To his surprise, a laugh bubbled from her, warming the moment. “Considering how much sinning we’ve been doing lately, you might do to fear a bolt of lightning instead.”

In spite of himself, he chuckled along with her. “I’m not familiar with all credences and commandments but I’m fairly certain we’ve not been sinning since we married.”

“I don’t know,” she said from beneath coy lashes. “It feels rather wicked to me.”

If this had been his coach, he’d have gathered her to him and shown her the meaning of the word wicked.

“St. Dismas.” She tested the name. “The penitent thief.”

He shifted in his seat.

Smoothing at her skirts, she smiled to herself. “I confess I’d initially assumed you took me to this church so no one would recognize us, but now…I think I understand.”

He shook his head, wishing he’d never taken her there at all. What had he been thinking? That he’d wanted to reveal the part of himself he blamed for her debauchment? Had he wanted to see if she’d hold a handkerchief to shield her nose against the stench of the wells and pumps he used to draw his drinking water from? If she’d shy away from the hard-working class and earnest people that lived in poverty alongside the criminal element?

If so, it was an unfair test. Although, one she’d passed with perfect marks.

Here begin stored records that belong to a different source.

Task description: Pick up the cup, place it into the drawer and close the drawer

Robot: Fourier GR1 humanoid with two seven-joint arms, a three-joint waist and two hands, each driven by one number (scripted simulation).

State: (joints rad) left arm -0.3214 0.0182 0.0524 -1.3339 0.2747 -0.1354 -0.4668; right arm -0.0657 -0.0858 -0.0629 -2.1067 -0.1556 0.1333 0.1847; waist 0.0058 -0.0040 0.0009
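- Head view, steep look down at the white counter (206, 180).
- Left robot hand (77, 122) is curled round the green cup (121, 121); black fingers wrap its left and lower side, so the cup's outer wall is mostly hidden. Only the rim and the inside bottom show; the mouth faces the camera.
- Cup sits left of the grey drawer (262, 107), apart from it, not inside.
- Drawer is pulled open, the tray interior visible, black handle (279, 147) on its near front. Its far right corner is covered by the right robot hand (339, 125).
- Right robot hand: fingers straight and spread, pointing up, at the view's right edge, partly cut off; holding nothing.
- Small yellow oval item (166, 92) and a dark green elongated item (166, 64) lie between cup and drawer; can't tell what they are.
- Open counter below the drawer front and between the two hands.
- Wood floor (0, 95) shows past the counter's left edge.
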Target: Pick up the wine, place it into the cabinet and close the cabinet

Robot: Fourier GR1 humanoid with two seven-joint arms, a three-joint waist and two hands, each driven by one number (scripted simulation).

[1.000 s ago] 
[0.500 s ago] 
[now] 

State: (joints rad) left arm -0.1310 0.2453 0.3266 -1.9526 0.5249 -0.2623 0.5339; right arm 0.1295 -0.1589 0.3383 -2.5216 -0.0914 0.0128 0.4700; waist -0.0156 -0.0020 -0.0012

“There’s nothing to understand,” he informed her with as much dispassion as he could. “I attend St. Dismas monthly. I’m their patron, you see. Applewhite shelters and tends to many of the hungry and naked children in this part of the city. One of the few true Christians I’ve ever known. I finance his mission to take some of Whitechapel’s unwanted boys and help them find a direction. A trade. A means of survival.”

“Because—”

“Because crime and violence are born of poverty and cruelty,” he explained. “The more means a man has to provide survival for himself and his kin, the less likely he is to succumb to vice or villainy.”

“And because the Vicar once did the same for you?” Her gaze, as her assessment, was frank and open, and Morley wanted to shrink from it.

This was what he’d come here to tell her. Whom he’d come to introduce her to.

So why now did he hesitate?

Because he’d always had the upper hand in this relationship, he realized. It wasn’t comfortable to give her something she could wield against him.

Across from him, the daylight slanted into slick iridescent blues glimmering from the absolute darkness of her hair. “You told me once that you’d grown up with the accent you used as the Knight of Shadows,” she said. “The same accent the Vicar has, and everyone here.”

“So I did.”

“Farah mentioned you had secrets…and the Vicar, he called you Cutter.”

His heart erupted into chaos as he watched her braid the strings of his past together without him saying a word.

“Is that your name? Cutter. Are you the penitent thief?”

He retreated back toward the window, watching as the years fell away between that time and this. A blond boy stood on a corner with his black-haired friend, assessing which pockets would be full. Which punters would be easily fleeced.

“It’s who I was,” he admitted reluctantly, staring into the hard, hard eyes of that boy in his past. Eyes that’d seen nothing but oppression and desperation, set into a face that only knew the touch of another human being as a quick box to the ears or a heavy punch to the face. A body thinned with ever-present hunger and strengthened by hardship and labor.

Deadeye.

“I was a pickpocket and thief bound for a prison cell until one night…” He hesitated as the boy on the street corner lifted his finger to his cracked lips to hush him.

Don’t tell her. Don’t trust her.

But…what if she could understand where he’d come from? What he’d lost.